# Γνωρίζω τον αίτιον, και αν ζήσω παίρνομεν όλοι το χάκι....



## Theseus (Sep 15, 2016)

Ο Καραϊσκάκης λίγες ώρες πριν πεθάνει άφησε να εννοηθεί ότι γνωρίζει τους δράστες. Δίνοντας μάλιστα ένα από τα γνωστά ρεσιτάλ βωμολοχίας είπε στους συναγωνιστές του: «Γνωρίζω τον αίτιον, και αν ζήσω παίρνομεν όλοι το χάκι (εκδίκηση), ειδέ και πεθάνω, ας μου κλάσει τον μπούτζον και αυτός».
Τι σημαίνουν στα Αγγλικά αυτές οι τελευταίες λέξεις του Καραϊσκάκη; Προφανώς το «ειδέ» σημαίνει κάτι σαν «αν/κι αν». :s
Ποιος είναι ο πούτσος που αναφέρεται στο κείμενο;


----------



## Palavra (Sep 15, 2016)

I know who did it; if I live, we will give them their just desserts, or else, should I die, he can suck my dick (for all I care).​
First things first:
*ειδέ* means but, in case of, otherwise etc. depending on context.
_*Πούτσος *_means _*dick, cock*_ (same meaning, same register).
_*Κλάσε μου τον πούτσο*_ is a synonym of _κλάσε μου τ' αρχίδια_ or _*θα μου κλάσεις τ' αρχίδια*_. Literal translation: _fart on my dick/balls_.

It means _I don't give a shit about what you say because I don't believe it and I'm therefore challenging you_. For instance, imagine this scene: Two cars collide, the drivers get out, and the following dialogue ensues:

— Πρόσεχε, ρε μαλάκα! [Watch where you're going, you wanker!]
— Ποιον λες «μαλάκα», ρε μαλάκα; Θα σε σπάσω στο ξύλο! [Who are you calling "wanker", wanker? I'll kick your ass!]
— Θα μου κλάσεις τ' αρχίδια! [You can suck my dick 'cause you're doing nothing of the sort!] 

_Χάκι_ does not mean revenge but _right_. I believe it comes from the Turkish word _*hak*_, meaning _justice, right._ There's even an expression, hakkını almak, litterally _to take one's right_, i.e. get what's coming to you.

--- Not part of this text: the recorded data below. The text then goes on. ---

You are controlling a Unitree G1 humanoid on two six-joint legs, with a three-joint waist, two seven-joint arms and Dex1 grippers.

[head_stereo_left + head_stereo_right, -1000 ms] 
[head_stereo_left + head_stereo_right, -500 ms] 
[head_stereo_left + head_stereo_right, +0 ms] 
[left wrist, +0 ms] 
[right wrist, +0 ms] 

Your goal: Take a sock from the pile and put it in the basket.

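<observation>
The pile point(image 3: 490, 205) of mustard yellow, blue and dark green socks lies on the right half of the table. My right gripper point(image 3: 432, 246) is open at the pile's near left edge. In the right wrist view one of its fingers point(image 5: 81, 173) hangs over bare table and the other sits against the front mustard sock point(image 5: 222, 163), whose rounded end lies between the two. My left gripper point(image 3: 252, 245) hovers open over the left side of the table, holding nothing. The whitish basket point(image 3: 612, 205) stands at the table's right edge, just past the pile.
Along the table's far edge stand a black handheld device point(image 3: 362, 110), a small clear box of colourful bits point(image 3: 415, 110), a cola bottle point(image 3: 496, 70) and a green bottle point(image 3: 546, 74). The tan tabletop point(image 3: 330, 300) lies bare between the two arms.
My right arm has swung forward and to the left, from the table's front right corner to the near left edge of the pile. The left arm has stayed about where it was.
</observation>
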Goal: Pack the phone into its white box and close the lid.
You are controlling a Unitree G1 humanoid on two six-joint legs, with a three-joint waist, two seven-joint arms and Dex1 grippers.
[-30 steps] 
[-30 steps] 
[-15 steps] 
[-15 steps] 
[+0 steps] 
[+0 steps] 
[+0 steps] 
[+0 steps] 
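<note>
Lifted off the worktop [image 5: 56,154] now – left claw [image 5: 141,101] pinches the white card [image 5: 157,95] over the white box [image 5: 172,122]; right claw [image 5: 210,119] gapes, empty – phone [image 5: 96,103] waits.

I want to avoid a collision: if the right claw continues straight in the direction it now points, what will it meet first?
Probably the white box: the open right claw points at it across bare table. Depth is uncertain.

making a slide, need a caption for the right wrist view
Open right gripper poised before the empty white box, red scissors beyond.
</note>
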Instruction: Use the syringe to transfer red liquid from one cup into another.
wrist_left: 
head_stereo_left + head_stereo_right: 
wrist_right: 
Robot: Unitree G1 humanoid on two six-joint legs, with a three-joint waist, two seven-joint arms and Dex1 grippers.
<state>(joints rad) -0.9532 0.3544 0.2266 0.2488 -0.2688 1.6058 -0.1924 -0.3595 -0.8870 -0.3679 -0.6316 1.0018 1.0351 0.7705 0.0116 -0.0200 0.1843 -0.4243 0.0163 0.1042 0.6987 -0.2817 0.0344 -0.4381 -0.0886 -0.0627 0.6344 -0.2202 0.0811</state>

After all this cussing, I feel like going to the fridge, getting a beer and then taking my truck out for a ride


----------



## drsiebenmal (Sep 15, 2016)

Palavra said:


> After all this cussing, I feel like going to the fridge, getting a beer and then taking my truck out for a ride



What an excellent cue to link to one of Lexilogia's best threads (started by Theseus ;)).


----------



## Palavra (Sep 15, 2016)

I should add that *Θα μου κλάσεις τ' αρχίδια* can also be used as _*Θα μου κλάσεις μια μάντρα αρχίδια*_ and therefore _*Θα μου κλάσεις μια μάντρα/κλάσε μου μια μάντρα.*_

Parking my Scania and going back to work.


----------



## Theseus (Sep 15, 2016)

Χμ. Χυδαιότερο απ' ο,τι είχα προβλέψει. Καλή μπίρα και καλή εκδρομούλα!


----------



## Palavra (Sep 15, 2016)

I think that Karaiskakis is notorious for having used profanity all the time; there are quite a few anecdotes like the one you just quoted above.


----------



## drsiebenmal (Sep 15, 2016)

Karaiskakis was famous for his language, Theseus. Have a look here...

----
Edit: Pal says "notorious", I said "famous". A point of view thing, surely... :)


----------



## Theseus (Sep 15, 2016)

Thanks, Dr & Palavra! I didn't know that Karaiskakis had a reputation for colourful language. Thanks to both of you, I know it now. I hope I didn't offend you, Palavra. I wasn't criticising yor answer. It is simply that I was unaware of the linguistic register the quotation from Karaiskakis actually had.


----------



## Palavra (Sep 15, 2016)

Theseus said:


> I hope I didn't offend you, Palavra. I wasn't criticising yor answer.


Don't worry, I'm not offended :) 

(I should note, however, I have been known to use the above expressions when I'm angry, as the good Doc will surely tell you  )


----------



## drsiebenmal (Sep 15, 2016)

Hehehehe!


----------



## Earion (Sep 15, 2016)

On another note, you surely know, Theseus, that both *τσ* |ts|, and *τζ* |dz| were represented by *τζ* until well into the 19th century.


----------



## Theseus (Sep 15, 2016)

I didn't know that, Earion. Thanks for the information.


----------



## Palavra (Sep 16, 2016)

Neither did I :) Thanks, Earion!


----------



## Earion (Sep 16, 2016)

This is the reason for the queer (but phonetically more accurate) spelling: *τομπούτζον *(= |to[SUP]m[/SUP]bútson|).


----------



## sarant (Sep 16, 2016)

Which also means that έτζι and similar words were most probably pronounced έτσι.


----------